Life is only getting faster. What we are now faced with is not wanting to be left behind. The feeling of everyone else leaping ahead while we wander slowly along. So we don’t. We fall for it. We dive in with swimming lessons, prance through modern and ballet only to tumble our way into our gymnastics class. Not forgetting the staples like tennis and soccer. We’d be nothing without self discipline so karate is kicked in too, followed closely by extra science lessons to expand the mind and ecology classes because we must also be saving the environment. This is all on top of a full day at school and excludes extra-extra lessons when competitions and eisteddfods are in full swing. It’s exhausting just writing it down.
The obvious addition to all of this is the expense of it all. We seem to be in a whirlpool going further down into the depths and it’s getting harder to pull ourselves out. I find myself constantly glancing around for a sea-rescue boat that can pull us back into calmer waters.
I have pondered this little predicament all week, desperately searching for a way to still do all the things we do but without all the insanity. Without all-the running from one place to another, packing bags, wolfing down lunch and darting off in another direction.

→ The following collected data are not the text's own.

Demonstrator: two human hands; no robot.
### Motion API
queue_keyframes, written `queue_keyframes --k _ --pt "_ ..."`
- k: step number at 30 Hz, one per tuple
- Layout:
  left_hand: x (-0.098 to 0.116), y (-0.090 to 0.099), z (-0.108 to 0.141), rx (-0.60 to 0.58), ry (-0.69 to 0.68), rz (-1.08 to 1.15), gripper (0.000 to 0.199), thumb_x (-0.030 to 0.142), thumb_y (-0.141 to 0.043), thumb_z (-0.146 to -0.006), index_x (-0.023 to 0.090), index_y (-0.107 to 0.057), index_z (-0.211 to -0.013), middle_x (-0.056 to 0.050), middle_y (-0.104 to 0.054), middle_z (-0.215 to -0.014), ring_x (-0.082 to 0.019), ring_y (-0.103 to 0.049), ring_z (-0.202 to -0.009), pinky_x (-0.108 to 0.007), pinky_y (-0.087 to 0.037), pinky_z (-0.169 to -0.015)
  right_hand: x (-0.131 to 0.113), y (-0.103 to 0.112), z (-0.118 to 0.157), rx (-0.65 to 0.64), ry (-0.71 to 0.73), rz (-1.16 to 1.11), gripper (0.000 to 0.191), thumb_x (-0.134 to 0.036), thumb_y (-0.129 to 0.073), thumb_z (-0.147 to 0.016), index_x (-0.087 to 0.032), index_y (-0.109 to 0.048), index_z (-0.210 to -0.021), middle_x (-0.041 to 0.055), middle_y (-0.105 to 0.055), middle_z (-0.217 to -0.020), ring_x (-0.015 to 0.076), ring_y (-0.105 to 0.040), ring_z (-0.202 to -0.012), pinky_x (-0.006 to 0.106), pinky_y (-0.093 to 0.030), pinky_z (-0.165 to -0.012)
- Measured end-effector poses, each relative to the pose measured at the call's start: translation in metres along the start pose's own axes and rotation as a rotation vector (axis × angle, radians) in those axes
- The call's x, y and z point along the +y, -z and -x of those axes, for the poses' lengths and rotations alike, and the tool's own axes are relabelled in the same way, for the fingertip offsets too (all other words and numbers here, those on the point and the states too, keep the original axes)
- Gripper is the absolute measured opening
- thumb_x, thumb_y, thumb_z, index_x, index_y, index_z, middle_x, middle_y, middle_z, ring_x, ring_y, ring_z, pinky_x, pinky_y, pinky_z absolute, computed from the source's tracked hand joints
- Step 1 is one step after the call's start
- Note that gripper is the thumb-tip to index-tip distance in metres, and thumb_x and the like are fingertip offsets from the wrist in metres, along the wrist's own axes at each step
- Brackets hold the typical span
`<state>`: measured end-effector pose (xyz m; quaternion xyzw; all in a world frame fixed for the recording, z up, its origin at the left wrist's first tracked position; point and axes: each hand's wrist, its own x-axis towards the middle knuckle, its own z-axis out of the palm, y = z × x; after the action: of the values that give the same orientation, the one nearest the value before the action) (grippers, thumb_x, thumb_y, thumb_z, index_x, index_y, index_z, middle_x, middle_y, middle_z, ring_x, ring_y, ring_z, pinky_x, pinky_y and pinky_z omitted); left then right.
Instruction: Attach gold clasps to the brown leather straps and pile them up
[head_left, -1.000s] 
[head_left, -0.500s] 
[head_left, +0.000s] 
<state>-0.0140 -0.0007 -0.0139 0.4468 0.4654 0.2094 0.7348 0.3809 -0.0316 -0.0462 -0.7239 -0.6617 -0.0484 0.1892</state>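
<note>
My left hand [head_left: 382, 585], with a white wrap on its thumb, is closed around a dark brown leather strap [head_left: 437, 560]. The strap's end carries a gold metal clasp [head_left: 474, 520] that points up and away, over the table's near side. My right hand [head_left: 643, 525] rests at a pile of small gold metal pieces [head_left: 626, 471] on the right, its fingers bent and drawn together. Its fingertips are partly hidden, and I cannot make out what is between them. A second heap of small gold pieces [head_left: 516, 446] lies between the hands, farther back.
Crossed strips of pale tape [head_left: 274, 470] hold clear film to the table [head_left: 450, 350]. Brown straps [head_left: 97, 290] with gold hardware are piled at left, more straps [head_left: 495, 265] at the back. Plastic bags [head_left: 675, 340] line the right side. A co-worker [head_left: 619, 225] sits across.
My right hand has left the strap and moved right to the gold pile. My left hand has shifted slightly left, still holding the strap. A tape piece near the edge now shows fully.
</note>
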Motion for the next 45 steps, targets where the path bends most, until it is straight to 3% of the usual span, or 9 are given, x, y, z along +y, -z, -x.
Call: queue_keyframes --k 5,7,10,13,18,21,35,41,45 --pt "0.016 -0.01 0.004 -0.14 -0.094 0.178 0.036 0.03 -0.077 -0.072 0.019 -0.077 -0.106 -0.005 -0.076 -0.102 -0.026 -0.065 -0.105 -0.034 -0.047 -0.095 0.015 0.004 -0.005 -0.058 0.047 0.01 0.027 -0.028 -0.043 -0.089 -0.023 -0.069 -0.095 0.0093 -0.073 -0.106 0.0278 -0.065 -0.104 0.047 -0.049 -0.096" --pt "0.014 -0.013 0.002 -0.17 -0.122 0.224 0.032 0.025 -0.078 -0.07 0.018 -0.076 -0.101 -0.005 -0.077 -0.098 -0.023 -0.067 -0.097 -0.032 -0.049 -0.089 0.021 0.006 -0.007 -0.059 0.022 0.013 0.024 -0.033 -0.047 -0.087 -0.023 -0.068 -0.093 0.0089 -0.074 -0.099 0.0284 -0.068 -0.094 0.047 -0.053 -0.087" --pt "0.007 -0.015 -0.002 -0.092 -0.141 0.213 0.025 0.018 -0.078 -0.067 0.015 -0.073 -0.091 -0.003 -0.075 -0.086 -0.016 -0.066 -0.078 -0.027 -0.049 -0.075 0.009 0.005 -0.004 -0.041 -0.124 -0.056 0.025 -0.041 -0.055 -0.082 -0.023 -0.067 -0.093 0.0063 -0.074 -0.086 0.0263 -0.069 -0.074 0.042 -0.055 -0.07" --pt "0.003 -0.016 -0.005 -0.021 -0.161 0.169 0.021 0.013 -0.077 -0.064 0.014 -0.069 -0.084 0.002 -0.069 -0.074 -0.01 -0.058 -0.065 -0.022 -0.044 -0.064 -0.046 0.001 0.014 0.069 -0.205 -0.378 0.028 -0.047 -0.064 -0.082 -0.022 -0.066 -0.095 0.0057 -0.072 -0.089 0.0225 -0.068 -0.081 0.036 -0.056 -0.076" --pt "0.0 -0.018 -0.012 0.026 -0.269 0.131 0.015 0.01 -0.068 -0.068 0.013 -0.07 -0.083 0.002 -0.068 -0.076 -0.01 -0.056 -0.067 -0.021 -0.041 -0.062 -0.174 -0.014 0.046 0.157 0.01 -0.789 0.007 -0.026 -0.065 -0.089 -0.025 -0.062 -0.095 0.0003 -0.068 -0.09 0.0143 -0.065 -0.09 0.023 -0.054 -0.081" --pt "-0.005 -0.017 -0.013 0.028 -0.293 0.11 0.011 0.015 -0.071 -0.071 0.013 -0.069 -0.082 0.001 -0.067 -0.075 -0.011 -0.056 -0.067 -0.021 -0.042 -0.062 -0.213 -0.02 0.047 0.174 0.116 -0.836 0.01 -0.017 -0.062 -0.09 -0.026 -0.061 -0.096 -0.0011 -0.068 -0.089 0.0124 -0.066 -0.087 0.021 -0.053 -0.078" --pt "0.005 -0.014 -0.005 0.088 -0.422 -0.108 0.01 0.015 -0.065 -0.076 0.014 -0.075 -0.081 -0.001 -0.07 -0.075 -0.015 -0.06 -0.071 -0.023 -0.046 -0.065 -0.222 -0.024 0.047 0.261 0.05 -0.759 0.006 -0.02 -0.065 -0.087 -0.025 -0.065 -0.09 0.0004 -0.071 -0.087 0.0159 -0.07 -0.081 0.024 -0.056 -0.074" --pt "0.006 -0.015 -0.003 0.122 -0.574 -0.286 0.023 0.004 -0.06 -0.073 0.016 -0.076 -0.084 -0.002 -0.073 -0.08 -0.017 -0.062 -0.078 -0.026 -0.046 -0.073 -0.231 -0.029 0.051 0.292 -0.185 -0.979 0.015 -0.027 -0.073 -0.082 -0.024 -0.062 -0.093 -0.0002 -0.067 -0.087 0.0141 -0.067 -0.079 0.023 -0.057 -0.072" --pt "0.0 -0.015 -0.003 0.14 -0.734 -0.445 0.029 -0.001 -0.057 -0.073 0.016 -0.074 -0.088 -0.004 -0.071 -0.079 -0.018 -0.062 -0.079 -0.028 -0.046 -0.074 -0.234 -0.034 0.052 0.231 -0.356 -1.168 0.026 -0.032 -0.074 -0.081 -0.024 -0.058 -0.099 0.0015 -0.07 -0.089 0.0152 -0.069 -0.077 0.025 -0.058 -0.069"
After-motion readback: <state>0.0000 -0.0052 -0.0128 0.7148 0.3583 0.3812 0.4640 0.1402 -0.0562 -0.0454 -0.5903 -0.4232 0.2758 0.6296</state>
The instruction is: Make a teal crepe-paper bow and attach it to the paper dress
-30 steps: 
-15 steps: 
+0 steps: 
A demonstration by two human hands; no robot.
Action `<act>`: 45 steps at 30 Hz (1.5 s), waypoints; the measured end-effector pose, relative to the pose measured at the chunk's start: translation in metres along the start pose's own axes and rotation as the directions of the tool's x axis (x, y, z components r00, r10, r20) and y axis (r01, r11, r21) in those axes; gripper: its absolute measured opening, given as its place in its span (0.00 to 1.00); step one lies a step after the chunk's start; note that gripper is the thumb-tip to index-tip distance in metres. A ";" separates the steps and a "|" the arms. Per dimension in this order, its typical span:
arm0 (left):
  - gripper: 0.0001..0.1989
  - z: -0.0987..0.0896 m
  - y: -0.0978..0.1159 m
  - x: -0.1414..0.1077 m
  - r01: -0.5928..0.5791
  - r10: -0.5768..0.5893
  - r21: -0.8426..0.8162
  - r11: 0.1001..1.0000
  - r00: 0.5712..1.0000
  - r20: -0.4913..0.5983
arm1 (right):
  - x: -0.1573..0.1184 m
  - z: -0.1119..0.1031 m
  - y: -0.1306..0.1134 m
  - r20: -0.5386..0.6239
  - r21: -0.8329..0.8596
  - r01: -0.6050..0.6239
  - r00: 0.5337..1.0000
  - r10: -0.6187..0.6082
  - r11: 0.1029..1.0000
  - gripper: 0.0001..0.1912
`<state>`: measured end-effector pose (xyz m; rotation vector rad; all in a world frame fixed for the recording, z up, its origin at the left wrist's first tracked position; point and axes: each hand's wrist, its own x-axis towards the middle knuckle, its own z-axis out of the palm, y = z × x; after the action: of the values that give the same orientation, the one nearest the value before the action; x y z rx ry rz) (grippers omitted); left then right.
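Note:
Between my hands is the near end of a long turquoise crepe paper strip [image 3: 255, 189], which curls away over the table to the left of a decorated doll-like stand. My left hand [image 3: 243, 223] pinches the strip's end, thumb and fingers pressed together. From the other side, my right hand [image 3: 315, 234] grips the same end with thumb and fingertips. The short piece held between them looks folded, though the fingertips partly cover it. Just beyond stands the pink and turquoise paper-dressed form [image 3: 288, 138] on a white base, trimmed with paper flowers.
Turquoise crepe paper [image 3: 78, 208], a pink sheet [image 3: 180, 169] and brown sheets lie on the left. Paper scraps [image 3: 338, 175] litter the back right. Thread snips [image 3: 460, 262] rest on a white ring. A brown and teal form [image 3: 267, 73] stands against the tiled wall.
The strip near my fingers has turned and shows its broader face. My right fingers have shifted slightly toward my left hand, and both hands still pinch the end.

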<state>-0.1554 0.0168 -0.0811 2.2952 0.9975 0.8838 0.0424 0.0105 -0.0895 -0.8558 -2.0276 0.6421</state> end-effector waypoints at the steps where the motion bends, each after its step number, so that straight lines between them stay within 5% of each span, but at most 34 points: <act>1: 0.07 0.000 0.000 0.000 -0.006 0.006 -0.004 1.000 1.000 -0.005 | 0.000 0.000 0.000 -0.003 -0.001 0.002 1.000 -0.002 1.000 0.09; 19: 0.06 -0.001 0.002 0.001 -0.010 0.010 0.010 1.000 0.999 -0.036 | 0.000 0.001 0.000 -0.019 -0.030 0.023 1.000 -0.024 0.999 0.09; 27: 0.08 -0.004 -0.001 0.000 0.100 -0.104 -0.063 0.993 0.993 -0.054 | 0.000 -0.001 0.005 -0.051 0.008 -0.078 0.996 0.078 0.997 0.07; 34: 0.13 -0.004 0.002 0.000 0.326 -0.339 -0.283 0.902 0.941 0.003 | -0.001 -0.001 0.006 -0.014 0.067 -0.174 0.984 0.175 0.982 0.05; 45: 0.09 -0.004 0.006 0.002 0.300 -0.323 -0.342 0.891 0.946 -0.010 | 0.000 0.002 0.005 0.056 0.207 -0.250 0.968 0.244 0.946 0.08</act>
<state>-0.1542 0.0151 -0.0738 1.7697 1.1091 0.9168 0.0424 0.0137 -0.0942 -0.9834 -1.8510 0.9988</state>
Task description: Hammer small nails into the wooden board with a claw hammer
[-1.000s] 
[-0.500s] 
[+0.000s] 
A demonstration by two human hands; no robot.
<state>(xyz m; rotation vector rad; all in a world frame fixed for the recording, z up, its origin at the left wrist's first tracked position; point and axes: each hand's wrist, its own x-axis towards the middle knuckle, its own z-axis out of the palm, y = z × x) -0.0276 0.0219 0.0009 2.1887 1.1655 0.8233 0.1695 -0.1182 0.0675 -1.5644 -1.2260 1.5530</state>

I know I have answered my own question though.
There is no way to ‘do it all’ and avoid at least some insanity. It’s a hard pill for me to swallow because I don’t want my kids to be the ones left behind. But there it is.
I know if I want my kids to enjoy the simpler life, having time to lie under the trees and stare up at the golden leaves filtering the suns warm rays, or draw pictures in the dirt with sticks whilst laughing with their siblings, I am going to have to teach them that that is what life is about. At the moment, that is not what they are learning, not what I am teaching them. Squashing my own competitive nature is proving hard to do.
The world is their oyster and they need time to discover it, instead of running from one place to another in a series of frantic bursts accompanied by banshee-like yelling from their mother. The only challenge now is to take a step in the right direction.
Does anyone have the balance right? Is it even possible? Please please tell me how you do it!